Once the images are removed, set down everything else in the listing below exactly.
══ Information supplied
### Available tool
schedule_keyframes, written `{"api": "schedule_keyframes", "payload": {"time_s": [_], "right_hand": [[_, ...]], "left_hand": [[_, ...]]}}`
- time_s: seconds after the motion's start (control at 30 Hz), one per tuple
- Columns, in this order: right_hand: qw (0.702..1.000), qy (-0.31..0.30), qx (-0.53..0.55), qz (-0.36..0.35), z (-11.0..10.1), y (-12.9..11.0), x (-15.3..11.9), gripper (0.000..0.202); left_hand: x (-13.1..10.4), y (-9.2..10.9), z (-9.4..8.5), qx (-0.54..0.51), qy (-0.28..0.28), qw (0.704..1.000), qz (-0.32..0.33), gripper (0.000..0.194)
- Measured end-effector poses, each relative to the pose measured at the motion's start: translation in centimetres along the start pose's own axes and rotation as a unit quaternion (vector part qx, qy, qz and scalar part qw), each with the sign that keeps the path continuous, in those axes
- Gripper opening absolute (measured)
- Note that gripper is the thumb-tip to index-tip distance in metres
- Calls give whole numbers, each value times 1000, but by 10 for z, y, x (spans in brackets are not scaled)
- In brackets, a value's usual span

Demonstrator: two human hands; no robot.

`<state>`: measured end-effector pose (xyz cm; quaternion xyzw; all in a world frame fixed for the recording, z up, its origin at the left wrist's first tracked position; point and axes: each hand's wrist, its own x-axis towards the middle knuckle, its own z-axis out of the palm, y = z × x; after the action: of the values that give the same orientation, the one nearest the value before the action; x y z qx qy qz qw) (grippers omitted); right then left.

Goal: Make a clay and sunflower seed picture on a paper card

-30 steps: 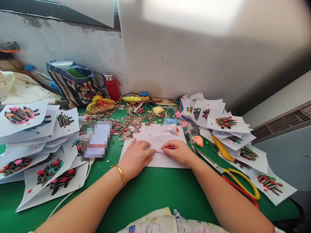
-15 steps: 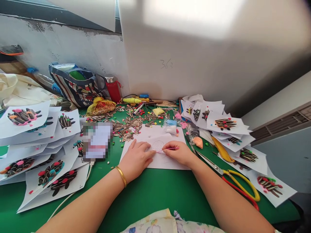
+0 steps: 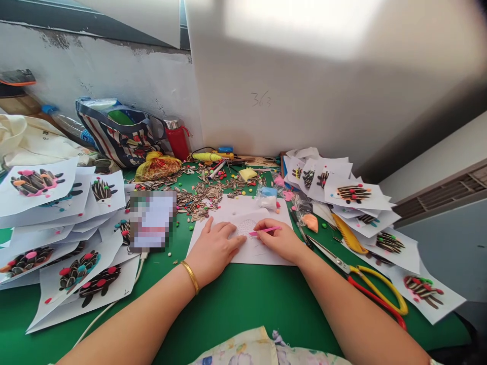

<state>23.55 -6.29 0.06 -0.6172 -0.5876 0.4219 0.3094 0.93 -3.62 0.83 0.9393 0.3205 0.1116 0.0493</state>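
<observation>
A: How's the L hand (image 3: 218, 246) placed?

B: Laid palm down on the white sheet (image 3: 249, 257), fingers loosely spread. A gold bangle (image 3: 190, 278) is worn at the wrist.

A: & the R hand (image 3: 276, 239)?

B: Closed in a narrow pinch: a thin pink stick (image 3: 268, 230) is held btwn thumb & fingers, slightly tilted, its tip pointed L over the dotted oval (image 3: 246, 226). Whether the paper's touched by the tip can't be told.

A: Sheet's location?

B: Flat on the green tabletop (image 3: 228, 299), btwn both forearms. The oval's drawn mid-sheet, btwn the hands; its lower L edge is nearly reached by the L fingertips.

A: Surroundings?

B: Striped seeds (image 3: 198, 197) are scattered past the far L corner. Farther L, a blurred phone (image 3: 152, 220) is laid w/ a white cable (image 3: 140, 268) attached. A white pack (image 3: 267, 204) is set on the sheet's far R part, an orange lump (image 3: 310, 222) near its R edge. Scissors (image 3: 344, 264) w/ 1 red & 1 yellow handle are laid beside the R forearm. Seed-decorated papers are piled both sides: L stack (image 3: 57, 228), R stack (image 3: 380, 213).
</observation>
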Motion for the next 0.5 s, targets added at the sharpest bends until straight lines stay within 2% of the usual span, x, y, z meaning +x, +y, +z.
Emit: {"api": "schedule_keyframes", "payload": {"time_s": [0.1, 0.17, 0.5], "right_hand": [[1000, -7, -18, -23, 1, -2, -2, 16], [998, -8, -34, -49, 3, -4, -3, 13], [981, -13, -143, -132, 12, -5, -7, 11]], "left_hand": [[0, -2, -1, -8, -13, 1000, -5, 34], [0, -3, -1, -12, -17, 1000, -2, 29], [-1, -5, 0, -15, -4, 1000, 19, 25]]}}
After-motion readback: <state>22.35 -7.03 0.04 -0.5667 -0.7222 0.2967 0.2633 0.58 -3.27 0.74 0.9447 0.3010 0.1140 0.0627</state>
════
Task response =
### Available tool
schedule_keyframes, written `{"api": "schedule_keyframes", "payload": {"time_s": [_], "right_hand": [[_, ...]], "left_hand": [[_, ...]]}}`
- time_s: seconds after the motion's start (control at 30 Hz), one per tuple
- Columns, in this order: right_hand: qw (0.702..1.000), qy (-0.31..0.30), qx (-0.53..0.55), qz (-0.36..0.35), z (-11.0..10.1), y (-12.9..11.0), x (-15.3..11.9), gripper (0.000..0.202); left_hand: x (-13.1..10.4), y (-9.2..10.9), z (-9.4..8.5), qx (-0.54..0.51), qy (-0.28..0.28), qw (0.704..1.000), qz (-0.32..0.33), gripper (0.000..0.194)
- Measured end-effector poses, each relative to the pose measured at the motion's start: translation in centimetres along the start pose's own axes and rotation as a unit quaternion (vector part qx, qy, qz and scalar part qw), each with the sign that keeps the path continuous, in those axes
- Gripper opening absolute (measured)
- Note that gripper is the thumb-tip to index-tip distance in metres
- Calls give whole numbers, each value times 1000, but by 10 for z, y, x (spans in brackets are not scaled)
- In brackets, a value's usual span

Demonstrator: two human hands; no robot.

`<state>`: measured end-effector pose (xyz cm; quaternion xyzw; all in a world frame fixed for the recording, z up, its origin at the left wrist's first tracked position; point and axes: each hand's wrist, its own x-axis towards the middle knuckle, its own z-axis out of the palm, y = z × x; after the action: of the values that give the same orientation, the one nearest the value before the action; x y z qx qy qz qw) (grippers omitted); right then left.

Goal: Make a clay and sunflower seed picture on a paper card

-30 steps: 
-15 steps: 
+0 steps: 

<state>23.55 -6.29 0.06 -0.6172 -0.5876 0.4219 0.3094 0.93 -3.62 0.83 0.9393 0.3205 0.1116 0.0493</state>
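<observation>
A: How's the L hand (image 3: 218, 246) placed?

B: Laid palm down on the white sheet (image 3: 249, 257), fingers loosely spread. A gold bangle (image 3: 190, 278) is worn at the wrist.

A: & the R hand (image 3: 276, 239)?

B: Closed in a narrow pinch: a thin pink stick (image 3: 268, 230) is held btwn thumb & fingers, slightly tilted, its tip pointed L over the dotted oval (image 3: 246, 226). Whether the paper's touched by the tip can't be told.

A: Sheet's location?

B: Flat on the green tabletop (image 3: 228, 299), btwn both forearms. The oval's drawn mid-sheet, btwn the hands; its lower L edge is nearly reached by the L fingertips.

A: Surroundings?

B: Striped seeds (image 3: 198, 197) are scattered past the far L corner. Farther L, a blurred phone (image 3: 152, 220) is laid w/ a white cable (image 3: 140, 268) attached. A white pack (image 3: 267, 204) is set on the sheet's far R part, an orange lump (image 3: 310, 222) near its R edge. Scissors (image 3: 344, 264) w/ 1 red & 1 yellow handle are laid beside the R forearm. Seed-decorated papers are piled both sides: L stack (image 3: 57, 228), R stack (image 3: 380, 213).
</observation>
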Motion for the next 0.5 s, targets added at the sharpest bends until straight lines stay within 2% of the usual span, x, y, z meaning +x, +y, +z.
Emit: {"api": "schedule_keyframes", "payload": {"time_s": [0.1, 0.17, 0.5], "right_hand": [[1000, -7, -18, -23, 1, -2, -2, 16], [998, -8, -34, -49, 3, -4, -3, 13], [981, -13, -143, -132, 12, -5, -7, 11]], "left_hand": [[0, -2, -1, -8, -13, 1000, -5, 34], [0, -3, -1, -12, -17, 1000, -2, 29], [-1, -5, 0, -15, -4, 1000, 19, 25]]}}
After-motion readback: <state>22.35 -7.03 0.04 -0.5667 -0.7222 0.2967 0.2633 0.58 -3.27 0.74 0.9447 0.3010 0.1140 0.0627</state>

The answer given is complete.